Passant la porte, je me retrouvai sur un palier nu. Ouvrant ce que je pensais être un placard, je tombai sur un petit escalier qui s’enfonçait dans la pénombre. Tout à ma recherche d’un remontant pour Octave, je m’y engageai sans plus me poser de questions. Je débouchai alors dans une salle vide aux murs de pierre. La lumière du corridor éclairait faiblement la pièce, mais suffisamment pour que je constate que je n’étais pas au bon endroit. Alors que je m’apprêtais à rebrousser chemin, mon attention fut attirée par une masse noire au fond de la salle. Forçant les yeux dans la demi-obscurité, je reconnus quatre ancres de marine. Les ancres de l’armateur ruiné ! Elles étaient en fonte et je pus lire les inscriptions suivantes :
La Méduse 1777
Le Bellone 1779
Éole 1780
L’épitaphe sur la dernière ancre me donna le vertige : L’Espérance 1788.

Je rassemblai toute mon énergie pour remonter le corridor. Arrivée sur le palier, j’ouvris une autre porte qui était bien un placard et y trouvai enfin le sucre. J’en administrai deux morceaux à Octave, en pris deux également. Tout en désinfectant sa plaie, je sentis son regard insistant. Ses yeux fixes et vides rivés sur mon épaule achevèrent de me bouleverser. Frissonnante, je me hâtai de terminer mon travail et, prétextant un coup de fatigue, je me retirai dans ma chambre pour réfléchir à ma découverte.

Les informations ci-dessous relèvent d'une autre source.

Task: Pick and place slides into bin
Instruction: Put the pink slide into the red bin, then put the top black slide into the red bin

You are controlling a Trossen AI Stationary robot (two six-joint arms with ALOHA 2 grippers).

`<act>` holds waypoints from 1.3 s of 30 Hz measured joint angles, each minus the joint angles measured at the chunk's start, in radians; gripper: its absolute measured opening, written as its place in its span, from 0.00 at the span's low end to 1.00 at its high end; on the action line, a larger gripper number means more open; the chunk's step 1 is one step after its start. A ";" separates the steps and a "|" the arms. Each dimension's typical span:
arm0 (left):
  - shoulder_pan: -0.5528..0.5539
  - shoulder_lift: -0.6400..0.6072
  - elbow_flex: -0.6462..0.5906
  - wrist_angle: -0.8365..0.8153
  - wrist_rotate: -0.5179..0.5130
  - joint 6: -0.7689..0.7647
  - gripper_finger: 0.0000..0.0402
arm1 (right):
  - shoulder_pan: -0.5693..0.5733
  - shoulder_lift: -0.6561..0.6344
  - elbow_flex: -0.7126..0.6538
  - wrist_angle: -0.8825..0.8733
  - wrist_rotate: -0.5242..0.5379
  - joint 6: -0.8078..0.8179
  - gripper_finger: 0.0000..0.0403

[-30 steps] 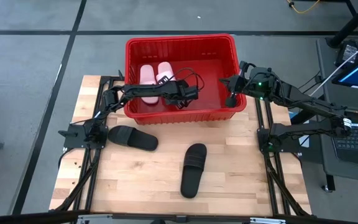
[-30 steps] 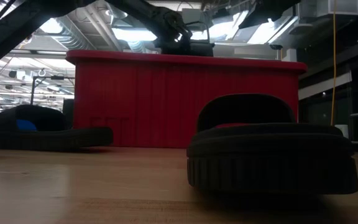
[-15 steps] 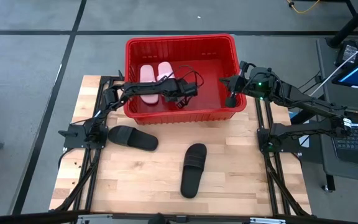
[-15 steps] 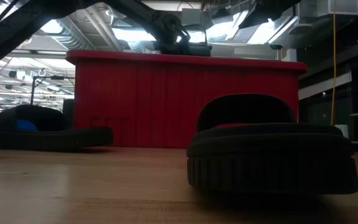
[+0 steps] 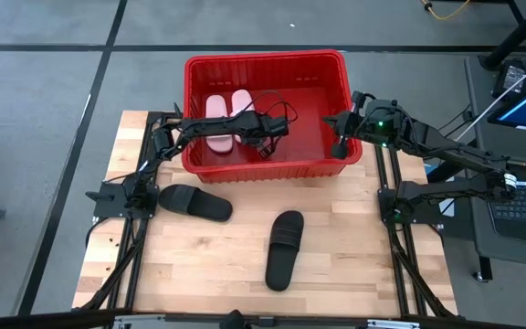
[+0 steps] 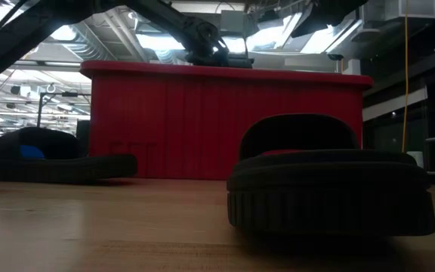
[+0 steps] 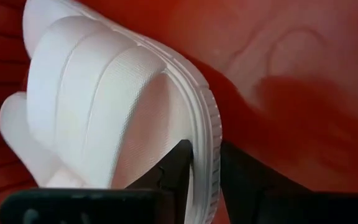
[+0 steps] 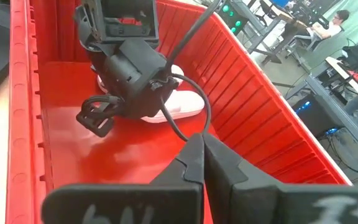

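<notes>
Slides are the matter here, and the one in play is the second pale pink slide point(image 7: 123, 112), whose ribbed sole edge sits between the left gripper's point(image 7: 199, 174) two dark fingers point(image 7: 174, 168). Those fingers have spread a little over the last second; they now flank the sole edge closely rather than pinch it hard, so I judge this to be the release. In the high view the left gripper point(image 5: 265, 128) has also drawn slightly back across the bin point(image 5: 265, 58) floor compared with a second ago, while the pink pair point(image 5: 228, 119) has stayed in the bin's far left part, the two lying side by side.

That means two of the four slides look delivered. Outward from there, the right gripper point(image 5: 339, 146) hangs just inside the bin's right wall with its fingers point(image 8: 197, 163) pressed together on nothing, waiting.

On the table point(image 5: 199, 265) in front of the bin, two black slides remain: one point(image 5: 194, 202) near the left arm's base, the other point(image 5: 284, 249) toward the middle, well apart from either gripper. Those are what is left to pick.
</notes>
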 joint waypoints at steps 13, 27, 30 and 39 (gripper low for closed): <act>-0.002 0.000 0.000 0.064 0.092 0.114 0.35 | 0.000 0.000 0.000 0.000 0.000 0.003 0.01; -0.002 0.000 0.000 0.012 0.082 0.157 0.39 | 0.000 0.000 0.000 0.000 0.000 0.003 0.01; -0.003 -0.013 0.000 0.010 0.081 0.182 0.39 | 0.000 0.000 0.000 0.000 0.000 0.003 0.01; -0.029 -0.113 0.001 0.008 -0.017 0.253 0.39 | 0.000 0.000 0.000 0.001 0.000 0.003 0.01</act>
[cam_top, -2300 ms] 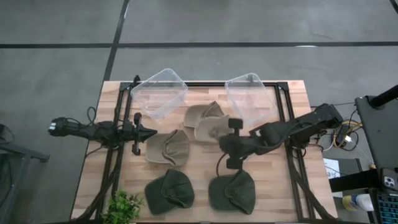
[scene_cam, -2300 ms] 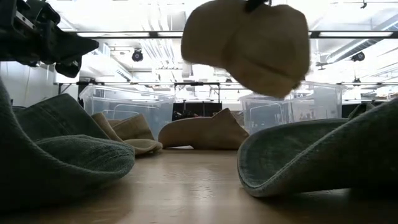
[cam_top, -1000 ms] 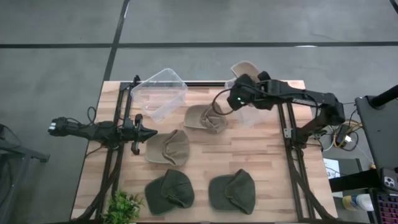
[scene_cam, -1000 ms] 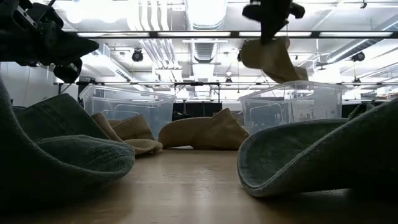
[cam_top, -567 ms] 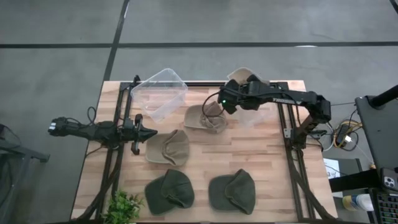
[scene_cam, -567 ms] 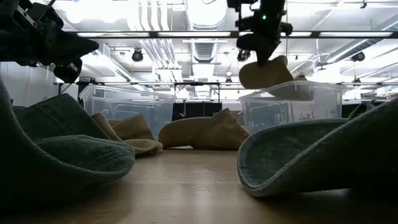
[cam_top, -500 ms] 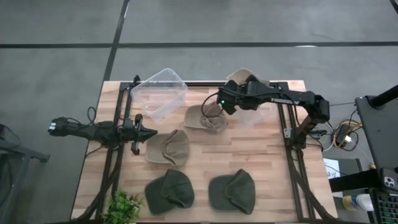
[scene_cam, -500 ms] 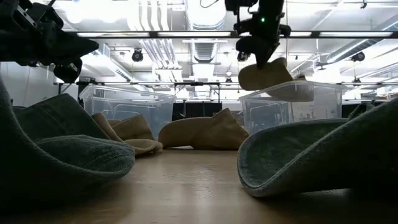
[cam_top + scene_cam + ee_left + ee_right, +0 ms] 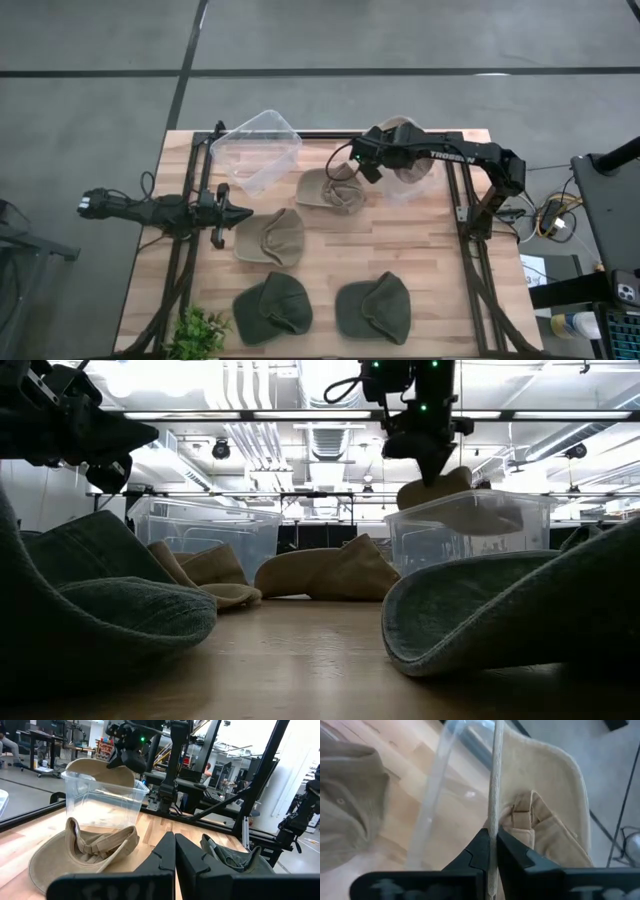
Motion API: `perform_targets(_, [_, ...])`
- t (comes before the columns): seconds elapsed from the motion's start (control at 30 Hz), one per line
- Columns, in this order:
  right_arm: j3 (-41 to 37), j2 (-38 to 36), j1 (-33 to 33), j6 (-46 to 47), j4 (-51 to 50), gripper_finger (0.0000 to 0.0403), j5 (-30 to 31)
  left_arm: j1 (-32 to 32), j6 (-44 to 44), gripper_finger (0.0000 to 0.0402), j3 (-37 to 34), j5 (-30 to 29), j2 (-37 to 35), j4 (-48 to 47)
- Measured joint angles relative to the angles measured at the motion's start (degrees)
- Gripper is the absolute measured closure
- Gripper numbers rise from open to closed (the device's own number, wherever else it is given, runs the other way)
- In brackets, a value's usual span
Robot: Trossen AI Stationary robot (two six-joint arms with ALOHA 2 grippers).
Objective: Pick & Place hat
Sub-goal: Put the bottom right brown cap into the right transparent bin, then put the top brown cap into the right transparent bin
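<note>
Hat (image 9: 440, 490) hangs pinched in my closed right gripper (image 9: 372, 160), half inside the clear box (image 9: 408, 160) at upper right; next I must lower and release. Left gripper (image 9: 240, 213) waits closed, empty.

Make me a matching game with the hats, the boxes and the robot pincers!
Things:
1. tan hat in the right pincer
2. left pincer
3. left clear bin
4. two green hats

Places or states:
A. holds no hat inside
B. at the table's front edge
C. over the rim of the right clear bin
D. shut, holding nothing, at the table's left side

Pairs: 1-C, 2-D, 3-A, 4-B
</note>
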Motion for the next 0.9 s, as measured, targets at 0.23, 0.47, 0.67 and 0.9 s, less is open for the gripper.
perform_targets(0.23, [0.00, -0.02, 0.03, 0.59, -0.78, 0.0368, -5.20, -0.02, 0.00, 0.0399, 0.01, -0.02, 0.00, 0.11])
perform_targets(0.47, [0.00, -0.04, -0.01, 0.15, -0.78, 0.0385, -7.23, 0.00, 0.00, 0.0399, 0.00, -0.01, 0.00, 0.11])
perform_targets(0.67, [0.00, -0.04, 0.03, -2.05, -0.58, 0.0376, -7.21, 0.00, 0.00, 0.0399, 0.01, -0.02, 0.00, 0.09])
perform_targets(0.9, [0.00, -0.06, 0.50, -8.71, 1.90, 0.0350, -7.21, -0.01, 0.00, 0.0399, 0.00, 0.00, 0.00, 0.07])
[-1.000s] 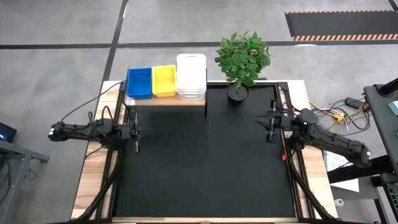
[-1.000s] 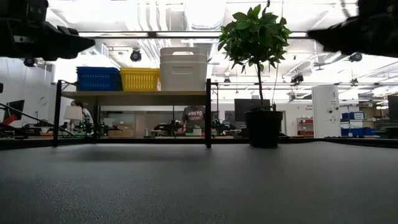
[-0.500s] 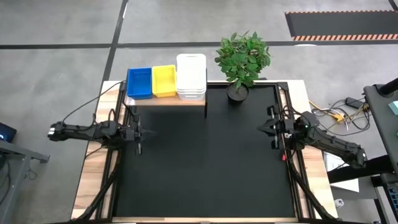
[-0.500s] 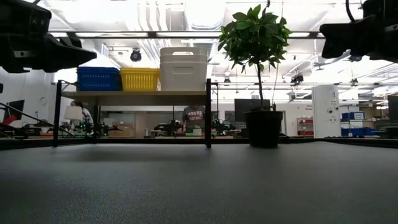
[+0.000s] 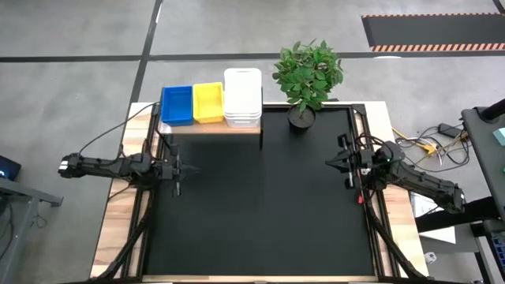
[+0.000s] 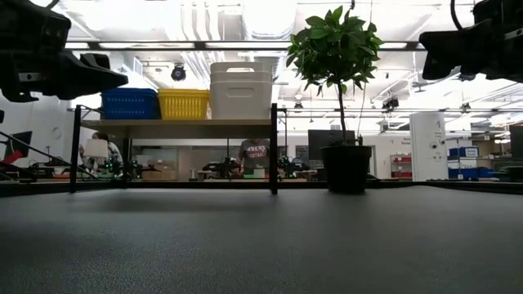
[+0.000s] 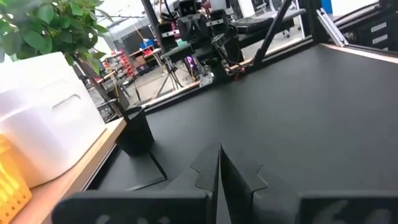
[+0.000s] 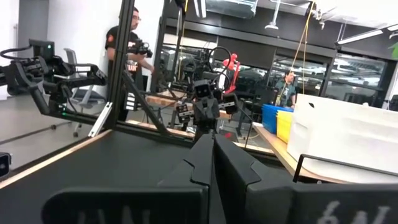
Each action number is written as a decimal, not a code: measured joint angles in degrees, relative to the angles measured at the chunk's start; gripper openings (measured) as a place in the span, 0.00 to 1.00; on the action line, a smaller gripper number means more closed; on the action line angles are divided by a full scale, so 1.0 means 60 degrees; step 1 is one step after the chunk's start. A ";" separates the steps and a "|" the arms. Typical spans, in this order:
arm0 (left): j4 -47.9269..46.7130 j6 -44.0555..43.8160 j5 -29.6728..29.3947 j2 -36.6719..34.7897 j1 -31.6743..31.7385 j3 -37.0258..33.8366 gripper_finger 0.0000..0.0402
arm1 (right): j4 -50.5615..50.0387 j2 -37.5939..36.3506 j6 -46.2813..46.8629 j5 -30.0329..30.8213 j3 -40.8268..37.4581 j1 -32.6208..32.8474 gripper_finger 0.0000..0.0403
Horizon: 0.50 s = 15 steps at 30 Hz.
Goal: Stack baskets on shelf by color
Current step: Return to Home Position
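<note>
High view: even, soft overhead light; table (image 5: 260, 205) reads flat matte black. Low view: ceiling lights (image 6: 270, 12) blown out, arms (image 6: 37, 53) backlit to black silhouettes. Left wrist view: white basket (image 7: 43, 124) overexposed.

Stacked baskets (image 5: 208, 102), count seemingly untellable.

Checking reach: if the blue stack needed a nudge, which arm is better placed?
Probably left: the left tool, shut, hangs just in front of the shelf near the blue stack; the right tool is across the table.
</note>
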 joint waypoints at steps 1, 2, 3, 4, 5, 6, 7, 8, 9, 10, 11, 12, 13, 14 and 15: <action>-0.0006 0.0000 0.0000 0.0025 0.0000 0.0000 0.00 | 0.0000 0.0000 0.0005 0.0000 0.0000 0.0000 0.02; -0.0007 0.0000 -0.0001 0.0045 0.0000 0.0000 0.00 | 0.0004 0.0000 0.0003 0.0000 0.0000 0.0000 0.02; -0.0007 0.0000 -0.0002 0.0066 0.0000 0.0000 0.00 | 0.0005 0.0000 -0.0006 0.0000 0.0000 0.0000 0.02; -0.0007 0.0000 -0.0004 0.0103 0.0000 0.0000 0.00 | 0.0000 0.0000 -0.0011 0.0000 0.0000 0.0000 0.02; -0.0011 0.0000 -0.0004 0.0134 0.0000 0.0000 0.00 | 0.0000 0.0000 -0.0003 0.0000 0.0000 0.0000 0.02; -0.0011 0.0000 -0.0004 0.0159 0.0000 0.0000 0.00 | 0.0004 0.0000 0.0003 0.0000 0.0000 0.0000 0.02; -0.0011 0.0000 -0.0004 0.0182 0.0000 0.0000 0.00 | 0.0004 0.0000 0.0002 0.0002 0.0003 0.0000 0.02; -0.0011 0.0000 -0.0004 0.0215 0.0000 0.0000 0.00 | 0.0000 0.0000 -0.0006 0.0000 0.0000 0.0000 0.02; -0.0011 0.0000 -0.0004 0.0252 0.0000 0.0000 0.00 | 0.0004 0.0000 -0.0010 0.0000 0.0000 0.0000 0.02; -0.0015 0.0000 -0.0004 0.0278 0.0000 0.0000 0.00 | 0.0004 0.0000 -0.0001 0.0001 0.0000 0.0000 0.02; -0.0012 0.0000 -0.0004 0.0298 0.0000 0.0000 0.00 | 0.0002 0.0000 0.0007 0.0004 0.0000 0.0000 0.02; -0.0014 0.0000 -0.0007 0.0331 0.0000 0.0000 0.00 | 0.0001 0.0000 0.0006 0.0004 0.0000 0.0000 0.02; -0.0015 0.0000 -0.0007 0.0363 0.0000 0.0000 0.00 | 0.0001 0.0000 -0.0005 0.0004 0.0000 0.0000 0.02; -0.0015 0.0000 -0.0007 0.0385 0.0000 0.0000 0.00 | 0.0004 0.0000 -0.0008 0.0004 0.0000 0.0000 0.02; -0.0015 0.0000 -0.0007 0.0406 0.0000 0.0000 0.00 | 0.0000 0.0000 -0.0007 0.0004 0.0000 0.0000 0.02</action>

Comme un robot, je me déshabillai. J’avais besoin d’une douche. Nue, avant d’entrer dans la baignoire aux griffes de félins, je me regardai un instant dans le miroir : j’étais pâle comme la mort. Je fis chauffer l’eau et la laissai glisser sur ma peau.

Mais, tout à coup, la porte de la salle de bain s’ouvrit avec fracas. Au même instant, les rideaux rouges se déchirèrent et dans un cri, je reconnus le visage défoncé d’Octave ; ses grosses mains se saisissant de mes bras, il me sortit sans ménagement de la baignoire. J’eus à peine le temps d’attraper au vol une serviette, que déjà, il me traînait dans les escaliers grinçants. L’instant d’après, je me trouvai dans la bibliothèque, vêtue de ma seule serviette de bain, devant un De Saint Geores aussi interloqué que je l’étais.
Dans un grognement, Octave m’obligea à lui tourner le dos et je sentis l’un de ses gros doigts appuyer sur mon omoplate. Je compris alors que mon secret venait d’être découvert.